Bien au contraire, dans bien des domaines, on continue à « liquider » l'emploi, y compris dans les services et le commerce, par le biais de plans sociaux, tout en précarisant les contrats de travail.
Dans le même temps, les facilités financières laissées à certains contribuables n'ont conduit qu'à favoriser l'optimisation fiscale et une nouvelle accumulation de capital, grâce aux investissements spéculatifs « aidés ».
Si la situation de l'emploi est fort loin de s'être améliorée, l'accroissement de la rentabilité des entreprises est en revanche manifeste, comme le montre, entre autres réalités, la situation du groupe TotalFinaElf, qui a vu sa rentabilité augmenter de 118 % au premier semestre. Comme quoi la hausse du baril n'est pas perdue pour tout le monde !
En outre, il faut noter le niveau des recettes attendues de l'impôt sur les sociétés, qui devraient croître en 2005 de plus de 5, 5 milliards d'euros, soit une augmentation de plus de 11 %.
C'est donc bien parce que les objectifs assignés au mouvement de réduction des impôts n'ont manifestement pas été atteints depuis 2002 que nous ne pouvons que rejeter toutes les dispositions, encore plus étroitement ciblées, qui font partie de ce projet de loi de finances et qui ne constituent que des cadeaux fiscaux sans contrepartie.
D'ailleurs, ce matin, M. le ministre d'Etat a déclaré ceci : « Sans croissance, on ne réduit pas le chômage et on ne réduit pas le déficit. »

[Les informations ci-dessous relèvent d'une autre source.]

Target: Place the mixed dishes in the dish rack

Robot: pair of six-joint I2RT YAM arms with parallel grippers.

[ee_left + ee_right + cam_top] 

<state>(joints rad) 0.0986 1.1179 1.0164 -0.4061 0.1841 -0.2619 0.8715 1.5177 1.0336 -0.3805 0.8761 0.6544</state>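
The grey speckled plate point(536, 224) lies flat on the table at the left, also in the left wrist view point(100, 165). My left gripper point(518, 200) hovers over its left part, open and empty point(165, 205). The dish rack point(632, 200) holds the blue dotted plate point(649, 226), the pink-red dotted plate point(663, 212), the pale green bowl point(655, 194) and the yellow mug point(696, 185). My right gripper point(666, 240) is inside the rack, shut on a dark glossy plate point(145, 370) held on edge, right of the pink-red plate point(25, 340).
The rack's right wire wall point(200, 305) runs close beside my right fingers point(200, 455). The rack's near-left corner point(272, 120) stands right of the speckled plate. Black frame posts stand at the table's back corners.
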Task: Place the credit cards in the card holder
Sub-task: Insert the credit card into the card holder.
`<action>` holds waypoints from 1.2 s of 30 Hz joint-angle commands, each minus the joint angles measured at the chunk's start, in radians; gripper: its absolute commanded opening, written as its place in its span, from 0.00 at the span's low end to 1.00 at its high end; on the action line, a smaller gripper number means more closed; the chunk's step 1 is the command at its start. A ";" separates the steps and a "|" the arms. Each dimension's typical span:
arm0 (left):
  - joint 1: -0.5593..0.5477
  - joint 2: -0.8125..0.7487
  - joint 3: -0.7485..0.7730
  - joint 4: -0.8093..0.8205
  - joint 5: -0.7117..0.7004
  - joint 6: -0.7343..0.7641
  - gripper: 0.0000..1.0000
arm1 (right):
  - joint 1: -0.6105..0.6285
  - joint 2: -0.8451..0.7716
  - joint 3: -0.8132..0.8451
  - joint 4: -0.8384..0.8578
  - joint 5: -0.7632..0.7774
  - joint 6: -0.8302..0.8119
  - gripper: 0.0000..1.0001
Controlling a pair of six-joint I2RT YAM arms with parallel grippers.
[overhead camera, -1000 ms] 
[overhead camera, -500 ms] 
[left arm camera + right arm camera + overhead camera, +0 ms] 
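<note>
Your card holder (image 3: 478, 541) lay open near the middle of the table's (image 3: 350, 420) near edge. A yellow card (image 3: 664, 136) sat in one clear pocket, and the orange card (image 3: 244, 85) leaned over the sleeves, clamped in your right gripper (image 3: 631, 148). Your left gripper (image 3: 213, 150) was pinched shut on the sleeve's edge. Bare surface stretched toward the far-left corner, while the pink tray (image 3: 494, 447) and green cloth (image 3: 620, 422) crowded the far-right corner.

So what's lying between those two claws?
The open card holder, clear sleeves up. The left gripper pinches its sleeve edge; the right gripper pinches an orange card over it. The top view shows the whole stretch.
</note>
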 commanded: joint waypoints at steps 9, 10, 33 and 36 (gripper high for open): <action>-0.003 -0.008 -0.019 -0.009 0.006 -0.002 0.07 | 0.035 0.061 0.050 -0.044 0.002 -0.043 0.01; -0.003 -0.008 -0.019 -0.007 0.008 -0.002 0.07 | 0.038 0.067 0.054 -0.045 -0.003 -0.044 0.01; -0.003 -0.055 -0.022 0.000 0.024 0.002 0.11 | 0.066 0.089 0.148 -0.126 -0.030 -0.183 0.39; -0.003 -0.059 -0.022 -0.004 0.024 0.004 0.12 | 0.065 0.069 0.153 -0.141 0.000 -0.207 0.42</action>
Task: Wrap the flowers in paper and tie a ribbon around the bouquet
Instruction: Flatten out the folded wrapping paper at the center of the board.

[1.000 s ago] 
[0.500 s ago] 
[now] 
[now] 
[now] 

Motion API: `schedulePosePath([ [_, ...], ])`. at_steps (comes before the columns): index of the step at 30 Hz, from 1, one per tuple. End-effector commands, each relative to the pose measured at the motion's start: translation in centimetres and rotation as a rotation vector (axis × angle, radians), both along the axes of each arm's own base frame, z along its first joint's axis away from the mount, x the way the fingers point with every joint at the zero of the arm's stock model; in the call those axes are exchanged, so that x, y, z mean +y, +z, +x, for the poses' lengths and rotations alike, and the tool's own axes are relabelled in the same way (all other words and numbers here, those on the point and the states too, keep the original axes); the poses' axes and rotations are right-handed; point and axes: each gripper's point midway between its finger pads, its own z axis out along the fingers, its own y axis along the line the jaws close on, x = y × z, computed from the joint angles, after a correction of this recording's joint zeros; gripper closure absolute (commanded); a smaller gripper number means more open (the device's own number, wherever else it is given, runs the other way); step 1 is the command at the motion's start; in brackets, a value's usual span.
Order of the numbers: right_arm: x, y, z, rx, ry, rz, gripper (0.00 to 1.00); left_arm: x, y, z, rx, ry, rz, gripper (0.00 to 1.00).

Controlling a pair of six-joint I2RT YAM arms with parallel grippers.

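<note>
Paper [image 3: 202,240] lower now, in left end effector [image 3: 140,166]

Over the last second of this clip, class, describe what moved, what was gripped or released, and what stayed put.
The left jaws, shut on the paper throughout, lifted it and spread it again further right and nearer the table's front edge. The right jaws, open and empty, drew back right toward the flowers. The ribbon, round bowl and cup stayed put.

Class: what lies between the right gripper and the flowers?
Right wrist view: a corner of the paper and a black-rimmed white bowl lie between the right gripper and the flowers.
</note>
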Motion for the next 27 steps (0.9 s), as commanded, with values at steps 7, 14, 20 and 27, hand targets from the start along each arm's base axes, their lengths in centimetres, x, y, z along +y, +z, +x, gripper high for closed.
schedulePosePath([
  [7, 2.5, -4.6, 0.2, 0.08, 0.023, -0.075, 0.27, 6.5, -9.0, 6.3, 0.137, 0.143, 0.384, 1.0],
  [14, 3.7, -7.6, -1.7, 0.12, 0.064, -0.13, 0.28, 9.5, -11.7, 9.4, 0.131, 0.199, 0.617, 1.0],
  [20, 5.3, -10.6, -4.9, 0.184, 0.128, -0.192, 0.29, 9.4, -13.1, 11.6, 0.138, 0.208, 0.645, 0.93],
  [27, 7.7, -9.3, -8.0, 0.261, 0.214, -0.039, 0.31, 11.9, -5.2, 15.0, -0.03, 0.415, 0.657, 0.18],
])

Première remarque : ce n'est pas en réduisant le déficit que l'on réduit les inégalités sociales, sinon cela aurait été prouvé.
Deuxième remarque : il y a eu de la croissance, notamment cette année, et, dans le même temps, environ 80 000 emplois ont disparu.
Troisième remarque : monsieur le secrétaire d'Etat, la durée du travail n'est pas en cause, même si la majorité sénatoriale a largement critiqué les 35 heures. En réalité, c'est le niveau trop élevé de rentabilité du capital qui pose un gros problème. Sur ce point, on peut dire que la France se situe dans le peloton de tête.
Soit dit en passant, monsieur le secrétaire d'Etat, chers collègues de la majorité sénatoriale, on travaille 200 millions d'heures en moins aujourd'hui qu'en 1997. Cette statistique parle d'elle-même et me permet donc de faire l'économie d'une démonstration.